What is our primary use case?
For us, it's more about managing the policies and having an overview of all the policies that are available, that we currently implement, and bringing them to a central console so that we can have an overview of what's going on. We deploy Tufin for one of our customers, it's not for ourselves.
How has it helped my organization?
The key, convincing element that made our customer go with Tufin is that they have the ability to centrally monitor and view all changes that have been made in the network, and they are able to revert any problems that they encounter, if somebody has made a problematic change.
What is most valuable?
The policy overview is valuable.
What needs improvement?
The key area for improvement is the integration to F5. One of the things that we encountered with another customer is that there were some limitations when we tried to migrate policies from F5 into Tufin. Half of the network is F5 and there were a couple of other firewalls and they're trying to centrally manage them. There were issues in terms of managing the policies for F5. It's not as seamless as it should be.
Documentation to help users integrate to an F5-type of environment would be great, so that users would understand and know the limitations, rather than having to go through a PoC and then realize that it's just not suitable for integrating F5 products.
For how long have I used the solution?
Less than one year.
What do I think about the stability of the solution?
So far, the stability has been reasonably good. We haven't encountered any major issues.

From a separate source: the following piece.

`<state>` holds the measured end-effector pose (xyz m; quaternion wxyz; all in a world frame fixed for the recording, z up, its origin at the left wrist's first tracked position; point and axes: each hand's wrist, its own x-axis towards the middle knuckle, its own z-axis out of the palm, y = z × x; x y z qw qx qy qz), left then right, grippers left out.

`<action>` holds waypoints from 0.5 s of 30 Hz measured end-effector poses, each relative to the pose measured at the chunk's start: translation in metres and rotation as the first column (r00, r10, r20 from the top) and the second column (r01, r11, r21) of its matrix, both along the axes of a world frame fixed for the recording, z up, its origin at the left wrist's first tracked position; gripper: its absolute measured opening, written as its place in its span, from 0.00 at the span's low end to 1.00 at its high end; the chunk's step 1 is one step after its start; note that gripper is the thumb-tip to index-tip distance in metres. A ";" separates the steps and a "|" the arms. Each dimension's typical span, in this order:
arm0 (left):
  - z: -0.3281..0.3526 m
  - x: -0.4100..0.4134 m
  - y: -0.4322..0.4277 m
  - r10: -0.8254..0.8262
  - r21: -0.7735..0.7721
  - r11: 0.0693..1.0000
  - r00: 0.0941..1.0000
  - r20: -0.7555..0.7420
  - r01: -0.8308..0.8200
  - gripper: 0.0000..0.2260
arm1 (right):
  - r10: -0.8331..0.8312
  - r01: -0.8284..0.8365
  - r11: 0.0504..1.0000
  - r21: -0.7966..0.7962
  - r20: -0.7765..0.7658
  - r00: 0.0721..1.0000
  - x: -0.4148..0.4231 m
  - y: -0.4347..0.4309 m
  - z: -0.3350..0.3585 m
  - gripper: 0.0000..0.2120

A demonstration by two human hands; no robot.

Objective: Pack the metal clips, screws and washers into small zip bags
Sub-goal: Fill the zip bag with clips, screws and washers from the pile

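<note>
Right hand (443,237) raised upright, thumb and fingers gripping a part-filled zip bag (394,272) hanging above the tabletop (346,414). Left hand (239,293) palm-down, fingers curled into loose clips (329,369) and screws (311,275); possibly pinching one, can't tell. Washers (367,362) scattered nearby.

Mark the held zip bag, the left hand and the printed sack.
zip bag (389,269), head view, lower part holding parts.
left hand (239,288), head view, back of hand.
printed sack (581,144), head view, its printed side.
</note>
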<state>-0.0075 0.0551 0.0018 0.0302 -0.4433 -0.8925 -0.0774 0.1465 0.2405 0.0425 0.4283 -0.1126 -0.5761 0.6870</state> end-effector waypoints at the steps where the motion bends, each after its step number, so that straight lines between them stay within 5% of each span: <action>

Even when integrating to overseas central management systems, it has been quite seamless.
What do I think about the scalability of the solution?
Scalability is something the customer will be exploring in the next phase.
I think that the major limitation is its ability to integrate into more products. With the common products, the older products, it integrates very well. But with the newer products, like I said, F5 for example, they do have some issues. I'm not too sure about other firewall products and other DDoS products that could be in the network.
For now, the customer is trying to integrate the product into the rest of the group. That's currently being studied by some of their overseas counterparts to see if it's suitable. The plan is that the customer intends to proliferate this across the entire network, but that step will take place over five years' time.
How are customer service and technical support?
Technical support is excellent, I would give a big thumbs-up to the technical support team.
Which solution did I use previously and why did I switch?
We didn't use a previous solution, this is our main solution.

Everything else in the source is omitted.